Learning Machine Learning and Artificial Intelligence with Blast
Article One - Deep Learning and the History of Artificial Intelligence
Good day everyone! Thanks for joining me on this journey to becoming a Machine Learning Engineer or an Artificial Intelligence Researcher.
This is the second article in the series and as a software engineer I’m sure you know why it’s subtitled article one.
In the previous article, the main highlight was the prerequisites for becoming a ML Engineer or an AI Researcher. If you’re reading this article then it’s because you possess the required foundational knowledge and you’re ready to build on that.
I congratulate you, but before we start building models and changing the world, it’s important we do a quick catch up on the field of Artificial Intelligence.

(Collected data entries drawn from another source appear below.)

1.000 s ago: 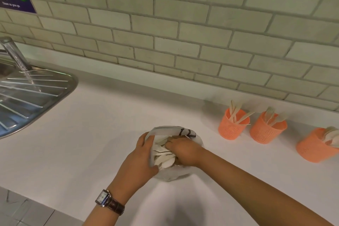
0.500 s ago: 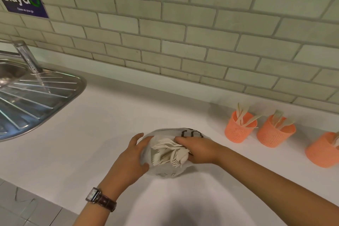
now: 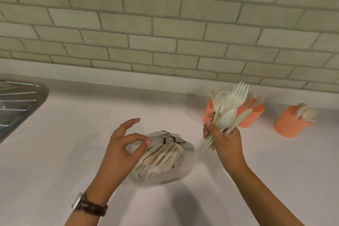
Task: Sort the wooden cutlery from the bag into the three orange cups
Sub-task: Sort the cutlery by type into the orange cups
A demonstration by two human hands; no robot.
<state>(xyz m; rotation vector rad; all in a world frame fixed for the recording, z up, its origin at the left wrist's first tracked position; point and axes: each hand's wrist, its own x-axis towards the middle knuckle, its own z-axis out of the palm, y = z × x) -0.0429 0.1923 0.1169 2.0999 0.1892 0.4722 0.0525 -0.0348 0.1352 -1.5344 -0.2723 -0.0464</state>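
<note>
While R hand (image 3: 222,139) clamps a mixed bunch (image 3: 227,110) of forks & spoons, heads up, just in front of the cups, L hand (image 3: 119,150) hangs over the bag (image 3: 185,154) w/ fingers spread and loosely curved, gripping nothing. One fingertip (image 3: 149,141) sits at the bag's rim; can't tell if it touches.

Head view, the only one: the bag lies on the counter (image 3: 64,143) btwn the two hands, mouth open, w/ plenty of cutlery (image 3: 161,158) inside. Three cups stand in a row near the wall (image 3: 165,24). Left cup (image 3: 208,110) and mid cup (image 3: 256,113) are partly hidden behind the bunch. Right cup (image 3: 289,124) is apart to the right, w/ spoons in it. Sink (image 3: 18,104) is at far left, and there's a watch (image 3: 88,205) on the L wrist.

Step, my read: a handful is out of the bag and sorting by type comes next. Task is approx. midway at best, as the bag is far from empty. Next move prob. needs L hand to pull pieces from the bunch one type at a time and drop each into its cup, spoons to the right cup. Risk: the bunch fans out and slips.
</note>
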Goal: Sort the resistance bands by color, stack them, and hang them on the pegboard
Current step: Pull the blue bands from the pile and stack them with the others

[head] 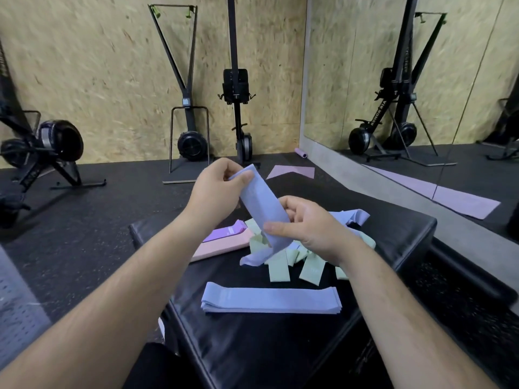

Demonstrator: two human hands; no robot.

I believe to build the future, you need to understand the past and the goal of this article is for us to do a deep dive into the history of Artificial Intelligence and also get introduced to Deep Learning.
This article will separate us from the average AI enthusiast. By the end of this article, you’ll understand and start to look at Machine Learning and Artificial Intelligence not as some miracle tech but the actual science and engineering it is. Without much further ado, hold on to your history helmets and let’s goooo.
Like I said in the previous article, most of the knowledge I’m sharing currently, amongst other sources, is gotten from the book Deep Learning with Python by Francois Chollet. Francois Chollet is the creator of Keras, one of the most widely used Deep Learning frameworks. He’s currently a software engineer at Google, so it’s safe to say we’re in great hands.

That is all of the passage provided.